Überdies könnte er in ein nicht verseuchtes Gebiet umziehen, oder er hätte sogar die Möglichkeit, für drei Monate in die Schweiz zu reisen und hier eine Stelle zu suchen. Es ist jedoch schwer zu verstehen, weshalb das Asylgesuch eines Bürgers aus einem Nachbarstaat, das keinerlei Chance hat, angenommen zu werden, ein schwerfälliges, zeitraubendes und kostspieliges Verfahren auslöst. Überdies handelt es sich nicht um einen Einzelfall. Es gab schon andere Bürger aus EU-Staaten – einmal sogar einen US-Bürger –, die sich von ihren Behörden verfolgt oder im Stich gelassen fühlten und in der Schweiz ein Asylgesuch stellten.
Belehrung durch Juristen
Asylgesuche von Bürgern aus Ländern, die dem Europarat angehören, sollten formlos zurückgewiesen werden können. Der Grund: Nur demokratische Länder, die sich für die Respektierung der Menschenrechtskonvention verpflichtet haben, werden in den Europarat aufgenommen. Wer sich im Streit mit seinen Behörden befindet, hat verschiedene Möglichkeiten, sein Recht zu vertreten; er kann bis an den Europäischen Gerichtshof gelangen. Diese Ansicht wird jedoch von Fachleuten und Juristen widerlegt. „Die Schweiz ist aufgrund ihrer Gesetze verpflichtet, jedes Asylgesuch zu behandeln, das von einer Person eingereicht wird, die nicht Schweizer Bürger ist“, erläutert der Informationsdienst des Bundesamts für Migration auf Anfrage. Zum Asylgesuch von S. und allgemein zu Asylgesuchen von Bürgern aus EU-Staaten wollte der Informationsdienst nicht Stellung nehmen.

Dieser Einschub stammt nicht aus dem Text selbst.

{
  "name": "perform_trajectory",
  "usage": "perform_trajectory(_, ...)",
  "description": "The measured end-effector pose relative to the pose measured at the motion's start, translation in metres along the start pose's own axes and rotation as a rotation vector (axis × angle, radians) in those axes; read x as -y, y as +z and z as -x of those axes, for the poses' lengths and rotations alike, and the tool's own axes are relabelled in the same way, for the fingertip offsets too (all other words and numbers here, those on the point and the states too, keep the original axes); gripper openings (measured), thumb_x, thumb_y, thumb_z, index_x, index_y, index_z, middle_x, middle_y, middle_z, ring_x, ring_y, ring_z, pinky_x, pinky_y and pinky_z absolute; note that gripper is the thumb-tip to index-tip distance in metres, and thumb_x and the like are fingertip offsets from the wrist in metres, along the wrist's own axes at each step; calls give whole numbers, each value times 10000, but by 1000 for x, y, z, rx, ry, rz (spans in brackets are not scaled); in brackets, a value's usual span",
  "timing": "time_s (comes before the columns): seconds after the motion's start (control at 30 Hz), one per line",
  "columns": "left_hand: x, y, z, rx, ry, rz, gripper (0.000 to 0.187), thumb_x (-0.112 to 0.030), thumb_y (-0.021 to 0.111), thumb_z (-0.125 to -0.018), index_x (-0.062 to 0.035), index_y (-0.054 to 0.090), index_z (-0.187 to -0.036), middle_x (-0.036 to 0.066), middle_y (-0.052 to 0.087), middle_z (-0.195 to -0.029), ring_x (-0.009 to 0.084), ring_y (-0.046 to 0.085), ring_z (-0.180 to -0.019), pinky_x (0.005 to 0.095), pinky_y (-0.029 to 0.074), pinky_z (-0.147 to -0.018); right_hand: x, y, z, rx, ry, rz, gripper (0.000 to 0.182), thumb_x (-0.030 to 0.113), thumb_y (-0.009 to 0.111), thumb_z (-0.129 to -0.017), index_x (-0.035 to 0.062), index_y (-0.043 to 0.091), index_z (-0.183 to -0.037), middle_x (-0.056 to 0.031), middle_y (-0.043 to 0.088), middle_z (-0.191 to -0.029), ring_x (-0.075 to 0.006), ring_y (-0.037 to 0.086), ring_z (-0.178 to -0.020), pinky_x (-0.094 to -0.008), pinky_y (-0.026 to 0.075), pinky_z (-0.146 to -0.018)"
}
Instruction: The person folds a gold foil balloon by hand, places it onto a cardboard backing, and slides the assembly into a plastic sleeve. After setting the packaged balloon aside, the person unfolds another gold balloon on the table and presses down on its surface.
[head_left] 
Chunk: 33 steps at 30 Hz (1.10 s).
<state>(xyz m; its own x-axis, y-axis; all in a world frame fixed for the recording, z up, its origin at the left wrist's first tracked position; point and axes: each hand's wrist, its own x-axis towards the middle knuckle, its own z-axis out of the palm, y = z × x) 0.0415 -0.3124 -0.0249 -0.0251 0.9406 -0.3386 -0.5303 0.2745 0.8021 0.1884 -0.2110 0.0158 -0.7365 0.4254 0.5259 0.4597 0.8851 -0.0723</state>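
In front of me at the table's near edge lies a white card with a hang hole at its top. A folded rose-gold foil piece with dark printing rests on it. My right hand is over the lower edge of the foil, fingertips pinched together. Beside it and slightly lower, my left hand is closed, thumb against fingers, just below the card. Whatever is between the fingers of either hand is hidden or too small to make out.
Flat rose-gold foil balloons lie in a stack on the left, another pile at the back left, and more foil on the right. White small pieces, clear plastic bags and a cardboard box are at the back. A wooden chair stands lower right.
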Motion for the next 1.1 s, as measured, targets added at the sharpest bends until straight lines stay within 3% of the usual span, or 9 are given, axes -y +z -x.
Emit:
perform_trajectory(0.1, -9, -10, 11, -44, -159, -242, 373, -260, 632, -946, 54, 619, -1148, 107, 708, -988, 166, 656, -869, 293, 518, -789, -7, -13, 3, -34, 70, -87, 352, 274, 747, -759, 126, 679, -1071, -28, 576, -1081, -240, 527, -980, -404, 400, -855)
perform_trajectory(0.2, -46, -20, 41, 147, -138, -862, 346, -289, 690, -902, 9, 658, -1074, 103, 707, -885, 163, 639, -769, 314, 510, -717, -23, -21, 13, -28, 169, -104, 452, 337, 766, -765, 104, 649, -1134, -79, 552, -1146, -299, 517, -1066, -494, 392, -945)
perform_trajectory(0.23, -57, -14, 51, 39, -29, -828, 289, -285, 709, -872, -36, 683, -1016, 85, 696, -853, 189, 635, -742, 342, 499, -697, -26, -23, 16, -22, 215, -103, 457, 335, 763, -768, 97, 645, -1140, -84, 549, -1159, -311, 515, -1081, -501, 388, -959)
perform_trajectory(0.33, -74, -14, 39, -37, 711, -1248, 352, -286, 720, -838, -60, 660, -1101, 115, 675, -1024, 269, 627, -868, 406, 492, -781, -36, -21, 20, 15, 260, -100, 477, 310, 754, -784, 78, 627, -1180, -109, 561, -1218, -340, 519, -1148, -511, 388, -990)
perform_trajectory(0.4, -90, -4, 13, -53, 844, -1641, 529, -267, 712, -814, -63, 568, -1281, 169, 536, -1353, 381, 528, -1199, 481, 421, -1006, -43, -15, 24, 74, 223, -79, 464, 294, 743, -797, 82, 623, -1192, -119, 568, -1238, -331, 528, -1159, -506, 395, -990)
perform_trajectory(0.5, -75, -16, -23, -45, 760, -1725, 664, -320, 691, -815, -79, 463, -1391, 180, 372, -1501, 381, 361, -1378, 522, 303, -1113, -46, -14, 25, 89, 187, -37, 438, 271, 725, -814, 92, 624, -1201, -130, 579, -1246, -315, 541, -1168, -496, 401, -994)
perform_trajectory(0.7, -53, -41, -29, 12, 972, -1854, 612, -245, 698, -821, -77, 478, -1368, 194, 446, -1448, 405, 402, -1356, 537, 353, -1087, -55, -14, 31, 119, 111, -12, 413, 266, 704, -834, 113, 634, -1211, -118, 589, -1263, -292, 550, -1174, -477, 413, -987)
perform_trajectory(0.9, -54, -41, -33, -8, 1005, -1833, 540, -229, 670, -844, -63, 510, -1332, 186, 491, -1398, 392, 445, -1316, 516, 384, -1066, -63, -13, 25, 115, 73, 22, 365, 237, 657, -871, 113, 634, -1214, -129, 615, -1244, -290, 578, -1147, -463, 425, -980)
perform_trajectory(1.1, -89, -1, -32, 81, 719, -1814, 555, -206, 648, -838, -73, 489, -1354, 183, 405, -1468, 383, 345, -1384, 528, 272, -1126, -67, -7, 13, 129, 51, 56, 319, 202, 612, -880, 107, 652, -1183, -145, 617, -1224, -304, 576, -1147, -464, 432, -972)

„Jedes Asylgesuch muss ernst genommen werden, Schutz vor politischer Verfolgung können auch Menschen in demokratischen Staaten geltend machen“, erklärt Professor Daniel Thürer vom Institut für Völkerrecht der Universität Zürich. Er macht jedoch die Einschränkung, dass im Zusammenhang mit Beschwerden gegen die Ablehnung von Asylgesuchen von Bürgern aus Ländern wie Italien lediglich ein minimales Verfahren anzuwenden sei. Alt Bundesgerichtspräsident Giusep Nay ist zudem der Auffassung, Asylgesuche wie jenes von S. sollten sehr rasch behandelt und zum Abschluss gebracht werden; es bestehe nämlich kaum die Aussicht, dass solchen Gesuchen entsprochen würde.
Nicht zu viel Aufwand für aussichtslose Fälle
Es ist bekannt, dass Asylverfahren viel zu lange dauern und das Bundesamt für Migration überlastet ist. Auch deshalb wäre es wichtig, offensichtlich unberechtigte, ja missbräuchliche Gesuche rasch zu erledigen. Müsste das Beschwerdeverfahren in solchen Fällen nicht eingeschränkt werden? Gesuche, die aufgrund des Asylgesetzes aussichtslos sind, werden von Menschen aus aller Welt eingereicht. Es sollte sich doch ein Weg finden lassen, solche Fälle rasch und definitiv zu erledigen, damit sich das BFM verstärkt mit jenen Menschen befassen kann, die Opfer von Verfolgung sind, und für diejenigen, für die eine Rückführung in ihr Land eine grosse Gefahr bedeutete.
Wer sich mit dem Asylwesen befasst, gewinnt manchmal den Eindruck, in aussichtslosen Fällen würden die Behörden mit zu viel Nachsicht vorgehen. Gegenüber Menschen hingegen, die starke Indizien und auch Beweise für eine Verfolgung unterbreiten können, wird hingegen oft ein äusserst strenger Massstab für die Anerkennung als Flüchtling angesetzt. Das Asylgesetz hat den Zweck, Verfolgten zu helfen und ihnen eine Chance zu geben, ihr Leben in Freiheit zu gestalten. Es darf jedoch nicht dazu dienen, Menschen aus aller Welt, die eine Arbeit suchen, das Tor zur Schweiz zu öffnen.